◆ **Brief**
Return all the lines below in which the string "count" appears.

Data extracted from a collection:
________________
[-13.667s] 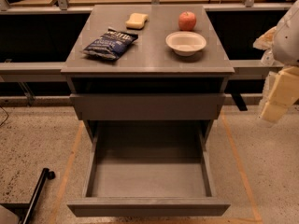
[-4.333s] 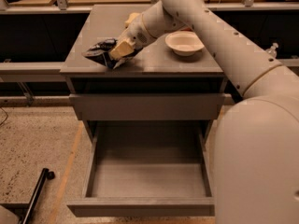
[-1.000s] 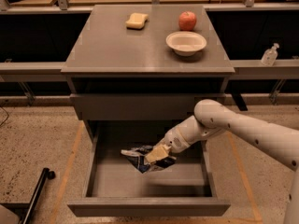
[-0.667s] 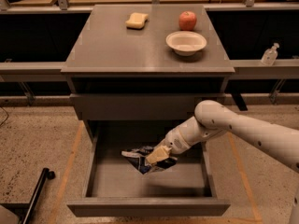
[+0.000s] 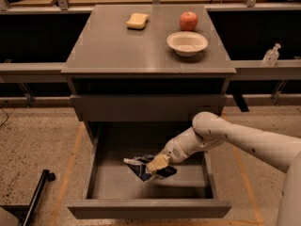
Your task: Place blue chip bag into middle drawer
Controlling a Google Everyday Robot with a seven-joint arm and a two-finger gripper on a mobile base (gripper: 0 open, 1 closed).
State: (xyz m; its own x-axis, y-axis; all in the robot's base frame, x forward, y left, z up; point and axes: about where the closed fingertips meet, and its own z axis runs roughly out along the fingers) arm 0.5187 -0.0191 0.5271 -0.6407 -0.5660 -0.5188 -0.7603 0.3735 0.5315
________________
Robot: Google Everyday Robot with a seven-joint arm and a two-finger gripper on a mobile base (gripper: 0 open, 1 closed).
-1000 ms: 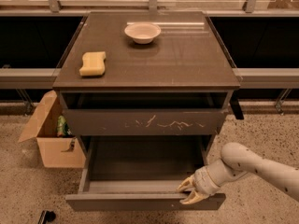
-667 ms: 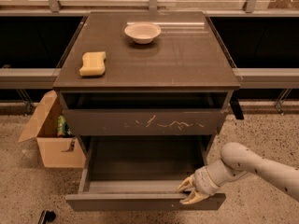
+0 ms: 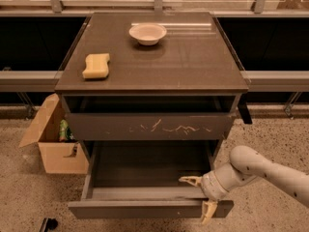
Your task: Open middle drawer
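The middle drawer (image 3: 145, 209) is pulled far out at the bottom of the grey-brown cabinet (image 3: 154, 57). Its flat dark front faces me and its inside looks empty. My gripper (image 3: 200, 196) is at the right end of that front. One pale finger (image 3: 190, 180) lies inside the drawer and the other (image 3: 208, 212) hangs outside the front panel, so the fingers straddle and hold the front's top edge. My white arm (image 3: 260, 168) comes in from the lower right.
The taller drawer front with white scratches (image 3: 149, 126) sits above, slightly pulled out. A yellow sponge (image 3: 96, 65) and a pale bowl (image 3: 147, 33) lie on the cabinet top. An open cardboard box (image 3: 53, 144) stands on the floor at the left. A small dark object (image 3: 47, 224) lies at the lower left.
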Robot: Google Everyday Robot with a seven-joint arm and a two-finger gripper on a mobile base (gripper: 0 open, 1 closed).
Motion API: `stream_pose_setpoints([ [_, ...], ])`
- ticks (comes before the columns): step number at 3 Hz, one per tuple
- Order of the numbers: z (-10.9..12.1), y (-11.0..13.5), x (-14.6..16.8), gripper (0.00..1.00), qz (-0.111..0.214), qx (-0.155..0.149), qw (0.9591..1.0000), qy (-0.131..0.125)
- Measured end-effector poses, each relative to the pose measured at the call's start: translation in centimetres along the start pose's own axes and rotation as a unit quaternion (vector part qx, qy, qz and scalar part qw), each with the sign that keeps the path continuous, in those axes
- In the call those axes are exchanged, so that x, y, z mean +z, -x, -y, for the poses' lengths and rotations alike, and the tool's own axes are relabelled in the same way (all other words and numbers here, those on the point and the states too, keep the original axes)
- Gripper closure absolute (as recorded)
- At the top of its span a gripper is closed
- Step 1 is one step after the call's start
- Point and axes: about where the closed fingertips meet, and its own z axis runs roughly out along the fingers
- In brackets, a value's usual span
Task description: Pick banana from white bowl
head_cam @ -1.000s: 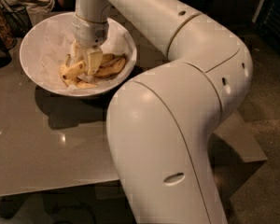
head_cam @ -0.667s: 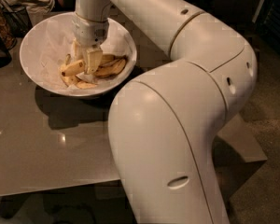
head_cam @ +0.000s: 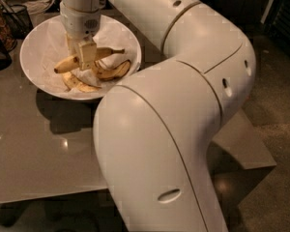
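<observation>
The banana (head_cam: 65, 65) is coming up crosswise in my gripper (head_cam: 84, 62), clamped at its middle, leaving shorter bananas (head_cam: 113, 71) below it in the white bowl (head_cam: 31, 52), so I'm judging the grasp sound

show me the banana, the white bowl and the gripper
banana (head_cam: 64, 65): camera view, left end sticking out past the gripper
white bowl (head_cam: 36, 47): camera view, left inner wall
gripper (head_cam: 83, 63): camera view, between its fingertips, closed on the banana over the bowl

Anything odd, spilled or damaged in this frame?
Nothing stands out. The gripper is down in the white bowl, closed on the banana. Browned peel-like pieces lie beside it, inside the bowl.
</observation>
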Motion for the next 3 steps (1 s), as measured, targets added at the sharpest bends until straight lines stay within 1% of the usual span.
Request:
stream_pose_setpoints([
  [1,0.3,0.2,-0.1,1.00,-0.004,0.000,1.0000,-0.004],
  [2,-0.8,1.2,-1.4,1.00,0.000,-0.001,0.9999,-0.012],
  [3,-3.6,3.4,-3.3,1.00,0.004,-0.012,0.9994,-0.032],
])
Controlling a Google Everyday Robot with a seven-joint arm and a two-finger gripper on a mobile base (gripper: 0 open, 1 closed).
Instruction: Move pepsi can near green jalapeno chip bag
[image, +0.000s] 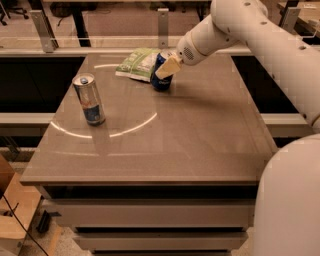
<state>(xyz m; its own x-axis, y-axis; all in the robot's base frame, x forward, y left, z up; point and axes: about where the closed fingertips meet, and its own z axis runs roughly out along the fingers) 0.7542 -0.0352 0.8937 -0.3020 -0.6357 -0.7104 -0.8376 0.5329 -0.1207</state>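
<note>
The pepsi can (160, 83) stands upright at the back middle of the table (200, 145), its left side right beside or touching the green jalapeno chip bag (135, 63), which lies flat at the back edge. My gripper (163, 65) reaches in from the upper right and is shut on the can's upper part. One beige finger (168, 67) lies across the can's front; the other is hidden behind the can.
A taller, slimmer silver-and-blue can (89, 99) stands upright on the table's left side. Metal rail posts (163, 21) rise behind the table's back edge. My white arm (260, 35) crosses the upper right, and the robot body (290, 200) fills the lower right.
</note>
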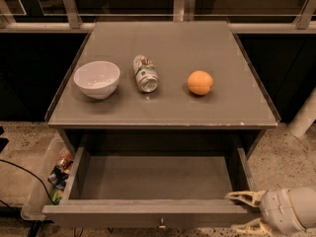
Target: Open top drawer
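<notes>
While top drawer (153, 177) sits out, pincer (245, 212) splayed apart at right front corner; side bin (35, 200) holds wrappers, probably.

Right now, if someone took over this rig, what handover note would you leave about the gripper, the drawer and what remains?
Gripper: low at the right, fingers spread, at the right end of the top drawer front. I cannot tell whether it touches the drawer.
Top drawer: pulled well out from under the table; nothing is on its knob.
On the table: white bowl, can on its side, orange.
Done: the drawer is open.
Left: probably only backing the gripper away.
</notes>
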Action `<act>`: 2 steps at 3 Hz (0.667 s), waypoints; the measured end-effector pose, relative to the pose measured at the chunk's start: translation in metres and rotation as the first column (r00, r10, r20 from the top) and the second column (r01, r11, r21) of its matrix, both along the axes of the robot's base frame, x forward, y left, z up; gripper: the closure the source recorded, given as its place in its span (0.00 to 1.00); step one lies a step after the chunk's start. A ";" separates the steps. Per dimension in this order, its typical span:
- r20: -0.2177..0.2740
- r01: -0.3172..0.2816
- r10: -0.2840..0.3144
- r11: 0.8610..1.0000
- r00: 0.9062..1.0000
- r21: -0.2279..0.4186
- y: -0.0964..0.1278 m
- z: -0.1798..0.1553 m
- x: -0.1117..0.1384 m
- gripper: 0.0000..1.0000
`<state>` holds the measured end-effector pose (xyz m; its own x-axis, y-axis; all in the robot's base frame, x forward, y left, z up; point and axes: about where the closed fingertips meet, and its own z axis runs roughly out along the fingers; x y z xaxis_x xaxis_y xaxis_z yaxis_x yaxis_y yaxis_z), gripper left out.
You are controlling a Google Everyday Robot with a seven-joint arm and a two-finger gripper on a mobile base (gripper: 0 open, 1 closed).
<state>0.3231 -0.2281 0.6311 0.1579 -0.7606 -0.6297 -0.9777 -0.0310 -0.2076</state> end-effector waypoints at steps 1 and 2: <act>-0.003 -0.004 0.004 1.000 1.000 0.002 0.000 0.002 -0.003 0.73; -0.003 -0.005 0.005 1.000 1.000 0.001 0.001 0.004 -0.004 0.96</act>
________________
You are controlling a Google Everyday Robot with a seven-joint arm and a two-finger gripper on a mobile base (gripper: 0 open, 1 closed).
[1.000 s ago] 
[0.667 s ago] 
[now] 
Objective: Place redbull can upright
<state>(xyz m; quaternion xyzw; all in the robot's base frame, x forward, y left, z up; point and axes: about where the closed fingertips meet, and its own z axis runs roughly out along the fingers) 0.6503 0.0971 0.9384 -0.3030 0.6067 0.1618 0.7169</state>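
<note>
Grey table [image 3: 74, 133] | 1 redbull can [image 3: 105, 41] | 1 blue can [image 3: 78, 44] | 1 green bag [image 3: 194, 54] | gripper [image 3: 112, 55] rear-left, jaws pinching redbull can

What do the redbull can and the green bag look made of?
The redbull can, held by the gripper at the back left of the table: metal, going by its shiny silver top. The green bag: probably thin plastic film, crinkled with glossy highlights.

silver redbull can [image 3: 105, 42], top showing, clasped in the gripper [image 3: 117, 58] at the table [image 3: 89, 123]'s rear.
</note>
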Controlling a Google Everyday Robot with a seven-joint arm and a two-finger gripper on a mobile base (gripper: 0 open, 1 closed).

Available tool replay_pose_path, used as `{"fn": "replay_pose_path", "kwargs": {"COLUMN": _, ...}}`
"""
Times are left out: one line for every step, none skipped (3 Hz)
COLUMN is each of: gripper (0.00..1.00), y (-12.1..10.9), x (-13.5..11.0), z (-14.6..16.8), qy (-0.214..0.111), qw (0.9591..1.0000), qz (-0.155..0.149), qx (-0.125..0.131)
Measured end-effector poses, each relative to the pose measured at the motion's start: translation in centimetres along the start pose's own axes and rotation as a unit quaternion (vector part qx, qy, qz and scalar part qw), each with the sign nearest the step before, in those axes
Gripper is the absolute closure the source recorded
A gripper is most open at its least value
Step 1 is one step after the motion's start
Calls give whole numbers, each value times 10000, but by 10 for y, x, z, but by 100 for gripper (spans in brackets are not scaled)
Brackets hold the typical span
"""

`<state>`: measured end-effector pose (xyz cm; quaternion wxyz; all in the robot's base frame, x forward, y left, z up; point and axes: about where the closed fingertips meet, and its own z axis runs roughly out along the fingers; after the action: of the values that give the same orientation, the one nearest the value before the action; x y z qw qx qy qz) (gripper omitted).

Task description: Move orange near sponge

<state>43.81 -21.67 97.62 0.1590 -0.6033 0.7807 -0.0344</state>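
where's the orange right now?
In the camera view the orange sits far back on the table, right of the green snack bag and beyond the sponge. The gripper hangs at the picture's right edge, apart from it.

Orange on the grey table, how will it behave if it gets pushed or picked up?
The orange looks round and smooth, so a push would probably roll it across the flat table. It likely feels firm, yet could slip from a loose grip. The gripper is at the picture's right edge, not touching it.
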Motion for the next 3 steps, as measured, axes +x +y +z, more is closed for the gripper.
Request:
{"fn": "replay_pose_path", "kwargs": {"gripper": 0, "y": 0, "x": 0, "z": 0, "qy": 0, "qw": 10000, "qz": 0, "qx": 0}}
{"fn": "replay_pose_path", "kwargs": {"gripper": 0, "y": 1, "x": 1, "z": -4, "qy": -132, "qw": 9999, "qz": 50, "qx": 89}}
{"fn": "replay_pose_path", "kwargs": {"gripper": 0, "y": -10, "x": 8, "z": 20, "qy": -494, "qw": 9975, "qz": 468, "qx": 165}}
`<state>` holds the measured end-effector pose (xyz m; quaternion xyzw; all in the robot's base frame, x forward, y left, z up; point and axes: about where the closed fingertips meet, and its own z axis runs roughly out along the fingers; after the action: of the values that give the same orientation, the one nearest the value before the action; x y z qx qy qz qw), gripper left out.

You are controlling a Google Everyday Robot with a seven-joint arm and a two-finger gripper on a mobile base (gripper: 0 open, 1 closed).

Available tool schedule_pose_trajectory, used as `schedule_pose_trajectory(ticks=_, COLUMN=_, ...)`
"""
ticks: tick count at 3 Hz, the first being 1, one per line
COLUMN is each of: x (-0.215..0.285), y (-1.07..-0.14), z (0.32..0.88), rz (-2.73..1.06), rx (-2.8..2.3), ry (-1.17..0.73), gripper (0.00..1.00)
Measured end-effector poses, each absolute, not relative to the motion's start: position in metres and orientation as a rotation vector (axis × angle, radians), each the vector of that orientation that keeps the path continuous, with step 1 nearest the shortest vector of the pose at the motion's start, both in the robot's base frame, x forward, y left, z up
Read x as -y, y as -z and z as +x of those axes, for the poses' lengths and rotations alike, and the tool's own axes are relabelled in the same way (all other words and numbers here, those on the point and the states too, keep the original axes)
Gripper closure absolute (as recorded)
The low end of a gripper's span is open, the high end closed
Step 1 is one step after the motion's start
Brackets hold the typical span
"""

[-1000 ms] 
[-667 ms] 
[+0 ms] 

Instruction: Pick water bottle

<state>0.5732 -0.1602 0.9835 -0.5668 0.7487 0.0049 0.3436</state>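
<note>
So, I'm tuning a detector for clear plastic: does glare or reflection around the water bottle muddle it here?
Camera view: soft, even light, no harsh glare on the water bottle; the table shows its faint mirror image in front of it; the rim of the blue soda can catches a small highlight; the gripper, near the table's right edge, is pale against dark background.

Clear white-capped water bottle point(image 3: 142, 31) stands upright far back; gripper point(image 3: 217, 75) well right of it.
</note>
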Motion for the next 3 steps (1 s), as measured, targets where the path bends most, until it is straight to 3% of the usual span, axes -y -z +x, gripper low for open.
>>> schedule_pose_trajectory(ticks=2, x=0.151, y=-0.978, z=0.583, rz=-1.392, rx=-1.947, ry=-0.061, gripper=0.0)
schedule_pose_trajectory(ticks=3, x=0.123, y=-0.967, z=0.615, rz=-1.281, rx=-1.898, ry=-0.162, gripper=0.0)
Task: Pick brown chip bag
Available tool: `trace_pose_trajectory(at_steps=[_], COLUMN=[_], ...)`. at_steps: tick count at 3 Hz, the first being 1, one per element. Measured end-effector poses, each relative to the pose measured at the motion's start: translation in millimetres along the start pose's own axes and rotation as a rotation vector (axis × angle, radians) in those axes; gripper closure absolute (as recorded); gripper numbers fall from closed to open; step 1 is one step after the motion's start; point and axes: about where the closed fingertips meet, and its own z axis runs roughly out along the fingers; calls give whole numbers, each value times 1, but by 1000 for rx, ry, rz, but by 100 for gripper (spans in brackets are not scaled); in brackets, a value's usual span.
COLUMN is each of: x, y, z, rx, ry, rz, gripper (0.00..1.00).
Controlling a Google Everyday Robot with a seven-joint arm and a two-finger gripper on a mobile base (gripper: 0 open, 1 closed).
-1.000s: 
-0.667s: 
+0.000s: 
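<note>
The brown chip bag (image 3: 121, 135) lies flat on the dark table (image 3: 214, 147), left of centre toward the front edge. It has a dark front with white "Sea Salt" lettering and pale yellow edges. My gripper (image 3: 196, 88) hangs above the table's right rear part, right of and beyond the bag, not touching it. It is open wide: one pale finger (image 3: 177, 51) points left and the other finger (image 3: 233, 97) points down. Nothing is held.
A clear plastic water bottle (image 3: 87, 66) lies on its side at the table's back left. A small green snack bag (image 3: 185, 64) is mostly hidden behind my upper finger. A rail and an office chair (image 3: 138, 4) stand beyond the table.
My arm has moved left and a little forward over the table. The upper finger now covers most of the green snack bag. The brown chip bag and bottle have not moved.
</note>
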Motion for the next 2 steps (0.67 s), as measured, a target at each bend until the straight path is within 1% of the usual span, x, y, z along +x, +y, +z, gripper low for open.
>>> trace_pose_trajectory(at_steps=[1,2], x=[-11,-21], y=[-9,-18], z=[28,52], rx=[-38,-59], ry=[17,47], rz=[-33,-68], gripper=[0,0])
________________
◆ **Reply**
ticks: tick count at 3 Hz, the first being 1, one per line
Available tool: `trace_pose_trajectory(at_steps=[_], COLUMN=[_], ...)`. at_steps: tick count at 3 Hz, the first being 1, one per element. Measured end-effector poses, each relative to the pose measured at the motion's start: translation in millimetres along the start pose's own axes and rotation as a rotation vector (axis × angle, radians) in those axes; gripper closure absolute (as recorded); gripper numbers fall from closed to open; step 1 is one step after the motion's start; point and axes: about where the closed fingertips meet, and its own z axis runs roughly out along the fingers; calls give whole numbers, each value times 1, but by 1000 for rx, ry, rz, but by 100 for gripper (spans in brackets are not scaled); in brackets, a value's usual span.

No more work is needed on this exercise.